Malcolm Gladwell has an interesting article in The New Yorker on Ivy League admission policies, including a look at the crisis that emerged in the early twentieth century, when Harvard adopted the SAT tests:
In 1905, Harvard College adopted the College Entrance Examination Board tests as the principal basis for admission, which meant that virtually any academically gifted high-school senior who could afford a private college had a straightforward shot at attending. By 1908, the freshman class was seven per cent Jewish, nine per cent Catholic, and forty-five per cent from public schools, an astonishing transformation for a school that historically had been the preserve of the New England boarding-school complex known in the admissions world as St. Grottlesex. . . .
[T]hat meritocratic spirit soon led to a crisis. The enrollment of Jews began to rise dramatically. By 1922, they made up more than a fifth of Harvard’s freshman class. The administration and alumni were up in arms. Jews were thought to be sickly and grasping, grade-grubbing and insular. They displaced the sons of wealthy Wasp alumni, which did not bode well for fund-raising. A. Lawrence Lowell, Harvard’s president in the nineteen-twenties, stated flatly that too many Jews would destroy the school: “The summer hotel that is ruined by admitting Jews meets its fate . . . because they drive away the Gentiles, and then after the Gentiles have left, they leave also.”

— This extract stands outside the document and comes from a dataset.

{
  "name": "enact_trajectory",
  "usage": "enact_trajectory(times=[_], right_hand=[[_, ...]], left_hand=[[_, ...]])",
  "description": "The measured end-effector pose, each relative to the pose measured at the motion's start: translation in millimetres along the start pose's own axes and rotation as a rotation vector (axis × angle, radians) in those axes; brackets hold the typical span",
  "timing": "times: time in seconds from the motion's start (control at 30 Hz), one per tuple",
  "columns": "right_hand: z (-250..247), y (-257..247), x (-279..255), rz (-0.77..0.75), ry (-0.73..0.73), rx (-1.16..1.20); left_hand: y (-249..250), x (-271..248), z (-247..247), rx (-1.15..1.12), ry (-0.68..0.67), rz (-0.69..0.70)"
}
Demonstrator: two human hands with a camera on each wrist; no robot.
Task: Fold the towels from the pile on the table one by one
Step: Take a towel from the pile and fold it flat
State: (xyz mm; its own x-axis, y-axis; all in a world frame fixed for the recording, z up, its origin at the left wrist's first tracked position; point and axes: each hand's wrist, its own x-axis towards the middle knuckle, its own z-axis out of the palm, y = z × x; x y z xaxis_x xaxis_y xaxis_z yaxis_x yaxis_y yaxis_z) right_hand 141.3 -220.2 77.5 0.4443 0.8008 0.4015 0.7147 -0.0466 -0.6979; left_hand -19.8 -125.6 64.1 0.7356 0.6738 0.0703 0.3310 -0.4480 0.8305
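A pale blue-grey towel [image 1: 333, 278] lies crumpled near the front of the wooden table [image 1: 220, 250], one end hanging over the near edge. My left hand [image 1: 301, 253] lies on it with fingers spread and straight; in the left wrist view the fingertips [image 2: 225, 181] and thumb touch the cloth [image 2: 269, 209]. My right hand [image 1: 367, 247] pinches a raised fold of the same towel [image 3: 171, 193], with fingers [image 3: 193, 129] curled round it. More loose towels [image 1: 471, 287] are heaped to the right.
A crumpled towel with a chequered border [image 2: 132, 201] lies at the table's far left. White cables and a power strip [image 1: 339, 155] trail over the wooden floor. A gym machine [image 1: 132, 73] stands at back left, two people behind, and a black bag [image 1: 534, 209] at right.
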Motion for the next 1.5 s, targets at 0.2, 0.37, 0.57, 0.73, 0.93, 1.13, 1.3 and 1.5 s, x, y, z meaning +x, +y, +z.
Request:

Gladwell writes that the “difficult part, however, was coming up with a way of keeping Jews out, because as a group they were academically superior to everyone else”:
Lowell’s first idea — a quota limiting Jews to fifteen per cent of the student body — was roundly criticized. Lowell tried restricting the number of scholarships given to Jewish students, and made an effort to bring in students from public schools in the West, where there were fewer Jews. Neither strategy worked. Finally, Lowell — and his counterparts at Yale and Princeton — realized that if a definition of merit based on academic prowess was leading to the wrong kind of student, the solution was to change the definition of merit. [Jerome] Karabel argues that it was at this moment that the history and nature of the Ivy League took a significant turn.
The admissions office at Harvard became much more interested in the details of an applicant’s personal life. Lowell told his admissions officers to elicit information about the “character” of candidates from “persons who know the applicants well,” and so the letter of reference became mandatory. Harvard started asking applicants to provide a photograph. Candidates had to write personal essays, demonstrating their aptitude for leadership, and list their extracurricular activities. “Starting in the fall of 1922,” Karabel writes, “applicants were required to answer questions on ‘Race and Color,’ ‘Religious Preference,’ ‘Maiden Name of Mother,’ ‘Birthplace of Father,’ and ‘What change, if any, has been made since birth in your own name or that of your father? (Explain fully).’ ”
Times have changed, and the proportion of Jewish students at Harvard is estimated to exceed 25 percent. The president of Harvard is Jewish.
But ironically, he presides over a stultifying political correctness, imposed in the name of diversity, as culturally narrow-minded as that of the early twentieth century elite.